Difference-in-Differences

Causal Inference of Binary Treatment under Parallel Trends

Vladislav Morozov

Introduction

Lecture Info

Learning Outcomes

This lecture is about handling changes over time in causal studies with a binary treatment


By the end, you should be able to

  • State the parallel trends assumption
  • Identify the ATT using a difference-in-differences (DiD) strategy
  • Give a regression characterization of DiD

References

Textbooks:

  • Chapter 18 in Huntington-Klein (2025)
  • “Difference-in-Differences” in Cunningham (2021)
  • Chapter 13.2 in Wooldridge (2020)
  • Chapter 18 in Hansen (2022)

Roth et al. (2023): good overview of recent advances

Empirical Motivation

Empirical Question

Does raising the minimum wage reduce employment?

  • Micro 1 with perfectly competitive markets and elastic labor demand say yes
  • But what about imperfect competition, general equilibrium effects of some workers having more spending power, inelastic labor demand, …?

Not necessarily obvious what the overall effect is. See Neumark, Salas, and Wascher (2014) for history of question

Identification

Motivation

Previous lecture — “event studies” with “no trends” in average untreated outcome: \(\E[Y_{it}^0]\) does not depend on \(t\)


Assumption of no trends difficult to justify unless time horizon very short

  • If there are trends, event studies do not work
  • What can we do?

Two-Unit Thought Experiment

Setting: Two Units with Binary Treatment

To start: very simplified case

  • Two periods of time: \(t=1, 2\)
  • Two units: unit 1 with outcomes \(Y\) and unit 2 with outcome \(Z\)
  • Second unit treated between \(t=1\) and \(t=2\). First unit not treated

Potential outcomes at time \(t\): \(Y_t^d\) and \(Z_t^d\) for treatment values \(d=0, 1\)

Object of Interest


Object of interest: treatment effect of unit 2 at \(t=2\): \[ \delta_Z = Z_2^1- Z_2^0 \]

Change in Outcomes

Observed outcomes satisfy \[ Z_{1} = Z_1^0, \quad Z_{2} = Z_{2}^1 \]

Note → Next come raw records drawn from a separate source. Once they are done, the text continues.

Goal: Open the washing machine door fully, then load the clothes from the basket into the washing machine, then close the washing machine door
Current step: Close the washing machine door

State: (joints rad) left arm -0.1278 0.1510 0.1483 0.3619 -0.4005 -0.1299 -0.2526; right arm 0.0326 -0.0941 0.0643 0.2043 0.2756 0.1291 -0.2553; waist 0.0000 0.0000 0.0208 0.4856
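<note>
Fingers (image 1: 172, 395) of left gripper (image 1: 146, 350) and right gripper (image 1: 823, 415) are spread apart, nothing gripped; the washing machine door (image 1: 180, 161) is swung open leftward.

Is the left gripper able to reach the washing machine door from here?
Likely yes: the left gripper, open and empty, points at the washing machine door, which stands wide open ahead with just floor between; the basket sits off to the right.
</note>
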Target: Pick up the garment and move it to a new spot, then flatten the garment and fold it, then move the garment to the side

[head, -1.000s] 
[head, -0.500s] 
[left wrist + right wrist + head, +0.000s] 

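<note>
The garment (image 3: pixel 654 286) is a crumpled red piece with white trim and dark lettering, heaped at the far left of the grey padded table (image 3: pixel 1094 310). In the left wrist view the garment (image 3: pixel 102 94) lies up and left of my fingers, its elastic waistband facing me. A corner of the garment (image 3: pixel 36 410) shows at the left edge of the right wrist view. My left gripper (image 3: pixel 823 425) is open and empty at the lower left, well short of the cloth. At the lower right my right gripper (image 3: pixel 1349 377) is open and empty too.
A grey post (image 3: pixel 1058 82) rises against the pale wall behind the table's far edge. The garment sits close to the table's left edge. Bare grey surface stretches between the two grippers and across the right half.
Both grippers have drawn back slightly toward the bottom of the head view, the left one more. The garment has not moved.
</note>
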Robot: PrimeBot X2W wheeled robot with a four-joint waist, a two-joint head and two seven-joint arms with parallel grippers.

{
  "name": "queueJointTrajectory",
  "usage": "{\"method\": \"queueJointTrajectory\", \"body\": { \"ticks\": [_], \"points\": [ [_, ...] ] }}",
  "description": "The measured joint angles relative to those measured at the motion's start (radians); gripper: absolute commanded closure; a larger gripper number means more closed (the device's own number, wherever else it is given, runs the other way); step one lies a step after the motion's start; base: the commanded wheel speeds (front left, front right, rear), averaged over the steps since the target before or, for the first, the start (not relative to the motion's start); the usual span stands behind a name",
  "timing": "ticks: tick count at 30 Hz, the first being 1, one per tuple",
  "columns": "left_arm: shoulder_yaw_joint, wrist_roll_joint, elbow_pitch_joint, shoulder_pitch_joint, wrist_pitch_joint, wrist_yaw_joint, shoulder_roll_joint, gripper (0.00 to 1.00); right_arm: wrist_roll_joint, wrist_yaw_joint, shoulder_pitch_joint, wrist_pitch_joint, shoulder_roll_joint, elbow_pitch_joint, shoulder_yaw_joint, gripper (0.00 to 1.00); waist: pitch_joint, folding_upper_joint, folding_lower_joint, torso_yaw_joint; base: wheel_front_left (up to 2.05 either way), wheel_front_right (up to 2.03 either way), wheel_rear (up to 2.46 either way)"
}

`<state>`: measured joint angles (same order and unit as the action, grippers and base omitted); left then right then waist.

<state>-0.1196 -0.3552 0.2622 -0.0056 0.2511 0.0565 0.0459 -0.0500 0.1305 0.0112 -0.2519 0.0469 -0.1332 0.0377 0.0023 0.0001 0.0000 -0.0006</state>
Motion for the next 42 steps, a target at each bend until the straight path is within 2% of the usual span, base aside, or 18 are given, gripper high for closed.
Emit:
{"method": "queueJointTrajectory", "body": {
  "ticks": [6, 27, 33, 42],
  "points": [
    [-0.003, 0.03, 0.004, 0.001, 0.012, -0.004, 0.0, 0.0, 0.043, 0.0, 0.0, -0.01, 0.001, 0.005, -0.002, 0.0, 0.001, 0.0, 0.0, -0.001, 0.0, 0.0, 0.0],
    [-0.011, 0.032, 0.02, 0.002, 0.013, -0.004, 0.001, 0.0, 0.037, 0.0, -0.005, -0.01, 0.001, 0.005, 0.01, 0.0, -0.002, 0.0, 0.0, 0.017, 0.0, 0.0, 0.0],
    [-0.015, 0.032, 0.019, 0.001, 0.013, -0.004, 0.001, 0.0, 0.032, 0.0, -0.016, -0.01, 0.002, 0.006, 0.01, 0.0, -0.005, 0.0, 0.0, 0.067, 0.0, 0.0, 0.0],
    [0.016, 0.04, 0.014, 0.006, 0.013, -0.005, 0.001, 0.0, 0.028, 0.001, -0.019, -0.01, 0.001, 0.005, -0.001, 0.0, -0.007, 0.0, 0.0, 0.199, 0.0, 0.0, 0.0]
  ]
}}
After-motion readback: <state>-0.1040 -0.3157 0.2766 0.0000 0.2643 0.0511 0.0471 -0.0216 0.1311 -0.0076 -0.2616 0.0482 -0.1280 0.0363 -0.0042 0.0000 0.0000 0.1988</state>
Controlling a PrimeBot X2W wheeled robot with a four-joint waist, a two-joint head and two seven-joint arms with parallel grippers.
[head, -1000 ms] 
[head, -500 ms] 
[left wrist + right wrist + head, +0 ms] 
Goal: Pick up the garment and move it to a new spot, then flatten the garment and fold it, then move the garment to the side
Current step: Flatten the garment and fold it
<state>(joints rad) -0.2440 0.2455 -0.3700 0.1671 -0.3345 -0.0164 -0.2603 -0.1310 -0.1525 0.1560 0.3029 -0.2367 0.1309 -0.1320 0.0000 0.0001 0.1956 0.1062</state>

Difference in outcomes (like in event studies): \[ \begin{aligned} Z_2 - Z_1 & = \gamma_T + \delta_T\\ \gamma_T & = Z_{2}^0 - Z_{1}^0 \end{aligned} \] \(\gamma_T\) — trend in outcomes without treatment

Trend for Other Unit

Outcomes of other unit satisfy: \[ Y_1 = Y_1^0, \quad Y_2 = Y_2^0 \]


Difference in outcomes: only trend in outcomes without treatment \[ \begin{aligned} Y_2 - Y_1 & = \gamma_U\\ \gamma_U & = Y_2^0 - Y_1^0 \end{aligned} \]

Difference-in-Differences with Two Units

Under parallel trends identify \(\delta_T\) as \[ \delta_T = (Z_2- Z_1) - (Y_2- Y_1) \]

  • Differences two unit-specific differences — hence called difference-in-differences
  • Old argument, goes back at least to Snow (1856)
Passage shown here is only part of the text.